15 Minutes

Android Macrobenchmark: Real-World Performance Testing for Apps

By Sachin SiwalJune 13, 2025June 18, 2025

Fix Bugs Faster! Log Collection Made Easy

In Android development, performance isn’t something you tack on at the end. It’s foundational. Users don’t care how elegant your architecture is if the app stutters from their first tap of the screen. Responsiveness, fluidity, launch speed; all these things don’t just influence user experience, they define it.

Saying “it works fine on my Pixel” is a nice confidence boost, but it doesn’t count as real data. And emulators don’t count either. If you’re serious about quality, you need numbers that reflect the messiness of real-world usage, background services running, low battery, CPU throttling, a sketchy network connection and the real-world stuff that actually happens outside the lab.

Table of Contents

Introduction
- What unit tests don’t tell you
- Microbenchmark vs. Macrobenchmark: What’s the difference?
Understanding Android Macrobenchmark
Step-by-step Macrobenchmark setup
Steps to create the Macrobenchmark
Advanced benchmark techniques
Optimizing with Baseline Profiles
Continuous integration with Macrobenchmark
- Automating benchmark runs
- Regression detection
Real-World case studies
Best practices and common pitfalls
Conclusion

Introduction

What unit tests don’t tell you

Writing tests is a good thing. But unit tests aren’t built for checking the actual performance of the app. They’re good for making sure your code behaves, not for catching a scroll that drops to 30 FPS on mid-range hardware. They won’t warn you when your cold start time goes from snappy to sluggish because someone added a blocking I/O call at the wrong stage.

Those kinds of problems don’t show up until the app is out in the wild, unless you’re testing for them directly.

This is where Android’s Macrobenchmark library earns its place in your toolkit. It’s designed to measure what users actually feel: cold starts, frame rates, scroll smoothness, jank, power draw, all of it.

Unlike microbenchmarks, which are hyper-focused on isolated methods, Macrobenchmark tests entire flows. Not “does this function return the right value,” but “how fast does the screen paint when the user swipes?” You get data tied to experience, not just correctness.

Microbenchmark vs. Macrobenchmark: What’s the difference?

If you’ve worked on performance before, you’ve probably come across microbenchmarks.

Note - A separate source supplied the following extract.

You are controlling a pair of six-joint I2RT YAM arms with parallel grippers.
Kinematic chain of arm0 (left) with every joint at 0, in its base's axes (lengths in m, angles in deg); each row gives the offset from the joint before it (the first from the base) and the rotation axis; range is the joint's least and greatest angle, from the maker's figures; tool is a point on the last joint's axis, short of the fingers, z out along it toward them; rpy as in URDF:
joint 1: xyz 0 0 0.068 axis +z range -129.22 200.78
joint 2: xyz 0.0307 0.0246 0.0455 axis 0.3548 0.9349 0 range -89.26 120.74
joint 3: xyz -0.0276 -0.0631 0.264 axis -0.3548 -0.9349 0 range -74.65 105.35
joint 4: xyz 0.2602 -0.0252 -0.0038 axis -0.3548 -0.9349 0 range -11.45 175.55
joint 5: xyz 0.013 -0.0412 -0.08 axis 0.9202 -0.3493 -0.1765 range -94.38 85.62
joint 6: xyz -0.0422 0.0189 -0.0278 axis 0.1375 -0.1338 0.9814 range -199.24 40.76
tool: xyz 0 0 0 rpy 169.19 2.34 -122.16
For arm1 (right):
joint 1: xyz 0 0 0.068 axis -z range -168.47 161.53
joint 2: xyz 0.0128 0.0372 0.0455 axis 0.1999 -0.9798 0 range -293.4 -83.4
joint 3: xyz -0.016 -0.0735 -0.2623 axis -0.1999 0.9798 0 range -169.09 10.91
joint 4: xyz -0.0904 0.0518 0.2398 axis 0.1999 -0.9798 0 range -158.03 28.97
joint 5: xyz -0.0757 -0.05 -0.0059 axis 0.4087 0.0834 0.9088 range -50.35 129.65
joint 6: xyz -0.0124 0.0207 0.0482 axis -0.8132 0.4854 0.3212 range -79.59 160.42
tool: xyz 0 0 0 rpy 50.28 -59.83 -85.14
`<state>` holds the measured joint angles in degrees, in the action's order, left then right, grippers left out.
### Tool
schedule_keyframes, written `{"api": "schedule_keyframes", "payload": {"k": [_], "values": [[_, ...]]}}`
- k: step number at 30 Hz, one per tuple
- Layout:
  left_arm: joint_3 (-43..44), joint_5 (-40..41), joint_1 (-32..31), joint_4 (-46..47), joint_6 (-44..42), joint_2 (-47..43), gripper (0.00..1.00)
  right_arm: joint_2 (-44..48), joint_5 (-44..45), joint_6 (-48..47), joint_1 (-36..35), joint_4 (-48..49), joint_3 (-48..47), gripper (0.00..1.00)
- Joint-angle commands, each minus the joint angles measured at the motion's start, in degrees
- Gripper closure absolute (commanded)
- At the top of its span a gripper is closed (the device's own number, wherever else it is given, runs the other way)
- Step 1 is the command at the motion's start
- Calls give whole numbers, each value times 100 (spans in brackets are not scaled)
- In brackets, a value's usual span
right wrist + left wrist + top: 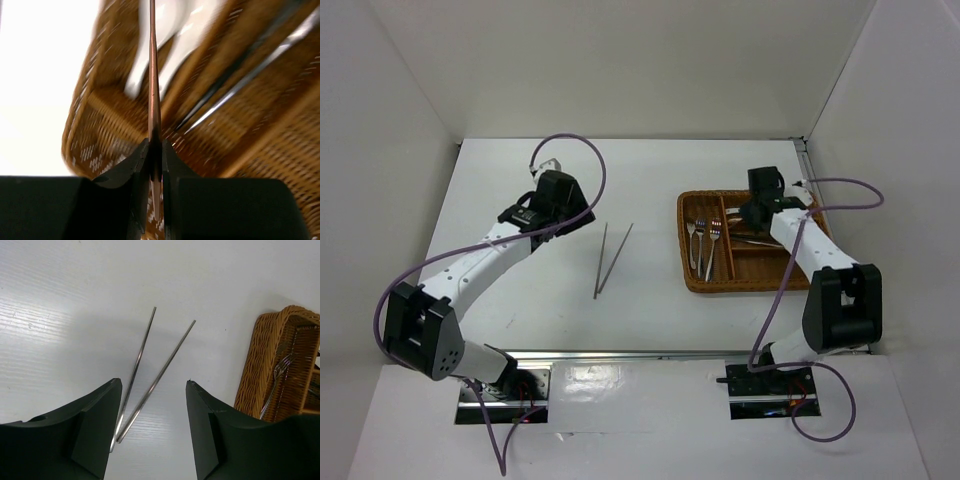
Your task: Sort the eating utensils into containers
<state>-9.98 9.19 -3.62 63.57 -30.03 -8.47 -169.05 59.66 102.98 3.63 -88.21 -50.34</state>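
Note:
Two thin grey metal sticks (pixel 607 259) lie in a narrow V on the white table, left of the brown wicker tray (pixel 692 277). My left gripper (pixel 578 215) is open and empty just left of their far ends. In the left wrist view the sticks (pixel 150 385) run up between my open jaws (pixel 154 381). My right gripper (pixel 757 208) hovers over the tray's far part. It is shut (pixel 156 142) on a thin brown stick (pixel 153 75) that points up over the tray. Two forks (pixel 707 240) lie in a left compartment. White spoons (pixel 172 35) lie in the tray.
The tray's corner (pixel 260 355) with a fork (pixel 280 372) shows at the right of the left wrist view. Dark and silver sticks (pixel 240 70) lie in a tray compartment. White walls enclose the table on three sides.

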Motion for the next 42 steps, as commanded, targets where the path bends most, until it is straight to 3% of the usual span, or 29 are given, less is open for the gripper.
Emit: {"api": "schedule_keyframes", "payload": {"k": [1, 8, 22, 26, 34, 39, 42], "values": [[-76, -82, 15, 36, -227, 24, 32, 101, 390, 836, 498, -657, 140, 100], [-77, -82, 15, 88, -280, 86, 32, -101, 267, 1512, 729, -1000, 359, 100], [-77, -196, 67, 88, -404, 297, 33, -558, 3, 1425, 729, -578, 202, 99], [-129, -196, 120, 141, -456, 349, 33, -620, -225, 1127, 729, -456, 70, 77], [-129, -529, 120, 378, -1017, 700, 33, -145, -612, 494, 729, -138, 79, 46], [-129, -610, -2, 642, -1871, 1060, 35, -84, -927, -146, 729, -385, -202, 44], [2, -390, -108, 642, -2046, 1403, 35, 144, -1236, -692, 580, 106, -63, 44]]}}
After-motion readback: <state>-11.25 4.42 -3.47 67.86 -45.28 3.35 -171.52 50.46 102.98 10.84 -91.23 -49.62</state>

A microbenchmark zeroes in on a specific method or code block. Want to know how long a sorting function takes to run? That’s your tool. It’s surgical. Precise. But completely blind to the bigger picture.

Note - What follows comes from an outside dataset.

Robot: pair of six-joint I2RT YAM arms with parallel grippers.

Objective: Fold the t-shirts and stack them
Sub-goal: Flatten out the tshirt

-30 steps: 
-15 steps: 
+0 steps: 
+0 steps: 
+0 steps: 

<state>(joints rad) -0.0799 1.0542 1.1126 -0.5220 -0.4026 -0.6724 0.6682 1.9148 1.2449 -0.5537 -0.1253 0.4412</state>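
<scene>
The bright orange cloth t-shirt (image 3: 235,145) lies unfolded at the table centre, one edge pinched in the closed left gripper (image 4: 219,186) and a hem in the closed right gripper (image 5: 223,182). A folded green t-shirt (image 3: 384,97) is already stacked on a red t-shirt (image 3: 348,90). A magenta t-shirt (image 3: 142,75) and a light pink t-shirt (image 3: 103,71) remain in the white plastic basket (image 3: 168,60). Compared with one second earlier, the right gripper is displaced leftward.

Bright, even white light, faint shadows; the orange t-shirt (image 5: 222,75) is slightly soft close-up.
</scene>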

Macrobenchmark, in contrast, looks at how your app behaves when users actually interact with it. It deals with the system-level stuff you can’t fake in isolation:

Cold start time – how long it takes to launch from a cold state
Frame rendering – how smooth scrolling and transitions feel
Lifecycle transitions – how quickly the app recovers when resumed from the background

One’s about measuring code. The other’s about measuring experience.

Use Microbenchmarks when you’re fine-tuning a function. Use Macrobenchmarks when you want to know how the app holds up under real conditions.

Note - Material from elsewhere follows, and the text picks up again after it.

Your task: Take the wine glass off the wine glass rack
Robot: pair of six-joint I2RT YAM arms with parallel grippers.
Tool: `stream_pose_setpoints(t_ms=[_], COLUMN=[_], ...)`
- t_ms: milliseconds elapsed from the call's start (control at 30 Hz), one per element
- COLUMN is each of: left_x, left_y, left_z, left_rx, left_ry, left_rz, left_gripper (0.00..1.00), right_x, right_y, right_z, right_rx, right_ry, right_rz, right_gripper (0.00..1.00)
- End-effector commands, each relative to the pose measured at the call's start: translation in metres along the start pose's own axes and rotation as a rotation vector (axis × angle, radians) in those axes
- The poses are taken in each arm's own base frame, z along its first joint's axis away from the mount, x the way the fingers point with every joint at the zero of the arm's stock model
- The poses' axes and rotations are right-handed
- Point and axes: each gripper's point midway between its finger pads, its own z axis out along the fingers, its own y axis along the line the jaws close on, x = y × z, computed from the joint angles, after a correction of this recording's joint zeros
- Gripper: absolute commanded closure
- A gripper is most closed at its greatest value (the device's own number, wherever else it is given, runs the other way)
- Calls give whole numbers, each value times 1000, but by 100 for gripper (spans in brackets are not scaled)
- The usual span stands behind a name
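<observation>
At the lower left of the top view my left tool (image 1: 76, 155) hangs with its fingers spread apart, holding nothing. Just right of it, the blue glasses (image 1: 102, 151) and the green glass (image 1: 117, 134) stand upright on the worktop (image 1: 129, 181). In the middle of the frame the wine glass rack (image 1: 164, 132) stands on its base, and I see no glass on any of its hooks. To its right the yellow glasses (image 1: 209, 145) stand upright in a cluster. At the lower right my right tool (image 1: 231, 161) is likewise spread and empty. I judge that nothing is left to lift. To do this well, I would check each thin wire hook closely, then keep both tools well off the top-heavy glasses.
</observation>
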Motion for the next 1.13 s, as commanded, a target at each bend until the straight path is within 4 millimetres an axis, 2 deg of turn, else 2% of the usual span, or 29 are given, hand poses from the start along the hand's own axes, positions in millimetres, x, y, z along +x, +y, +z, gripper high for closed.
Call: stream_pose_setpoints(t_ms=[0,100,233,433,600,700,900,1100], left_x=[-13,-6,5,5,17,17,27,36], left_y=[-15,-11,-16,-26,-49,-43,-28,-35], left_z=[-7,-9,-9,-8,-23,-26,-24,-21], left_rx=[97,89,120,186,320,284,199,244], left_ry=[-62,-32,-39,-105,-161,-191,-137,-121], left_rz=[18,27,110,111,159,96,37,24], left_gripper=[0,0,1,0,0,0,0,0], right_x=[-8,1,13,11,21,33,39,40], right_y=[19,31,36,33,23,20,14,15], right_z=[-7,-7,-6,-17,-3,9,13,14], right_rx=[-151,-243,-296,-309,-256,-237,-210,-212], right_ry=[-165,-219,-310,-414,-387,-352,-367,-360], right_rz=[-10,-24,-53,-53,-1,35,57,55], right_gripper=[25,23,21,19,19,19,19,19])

Understanding Android Macrobenchmark

Definition and core concepts

Macrobenchmark is a Jetpack library for testing how your app performs during full user flows, startup, scrolling, transitions, or anything you can simulate through the UI. It runs on real devices or emulators, and it aims to replicate actual user behavior.

Core APIs of Macrobenchmarks

`MacrobenchmarkRule`

JUnit rule mainly wraps your test logic, and it handles lifecycle, manages the device, and collects metrics.

@get:Rule
val benchmarkRule = MacrobenchmarkRule()

`measureRepeated`

This is where the test logic lives. You define setup and execution blocks, and the rule runs them multiple times to collect statistically valid results.

benchmarkRule.measureRepeated(
    iterations = 10,
    setupBlock = {
        pressHome()
    },
    measureBlock = {
        startActivityAndWait()
    }
)

Startup modes:

Control how “fresh” your app starts:

StartupMode.COLD: App process is killed before each launch
StartupMode.WARM: Process alive, activity in background
StartupMode.HOT: Everything in memory, ready to resume

Compilation modes:

They simulate real-world performance based on how the app was installed:

CompilationMode.None(): Worst-case, no JIT/AOT help
SpeedProfile(): Uses ART’s profile-guided optimizations
BaselineProfile(): Uses your own predefined performance profile

Metrics we can track:

StartupTimingMetric(): Time to first frame; time to fully drawn
FrameTimingMetric(): UI jank and rendering times
CpuMetric(): CPU load during the test
MemoryMetric(): Allocation and memory usage
PowerMetric(): Battery impact of the operation

Macrobenchmark isn’t just about measuring performance, it’s about catching real user pain points before they land in production.

2. Macrobenchmark vs. traditional performance testing approaches

Macrobenchmark is built to test real-world usage patterns. Not isolated functions, but for the full flows. Cold starts, login screens, heavy scroll lists. It runs on physical devices or emulators and simulates how users actually interact with your app.

This gives you performance metrics that match user perception: launch speed, UI jank, frame stability, the stuff they’ll notice and you’ll hear about in one-star reviews.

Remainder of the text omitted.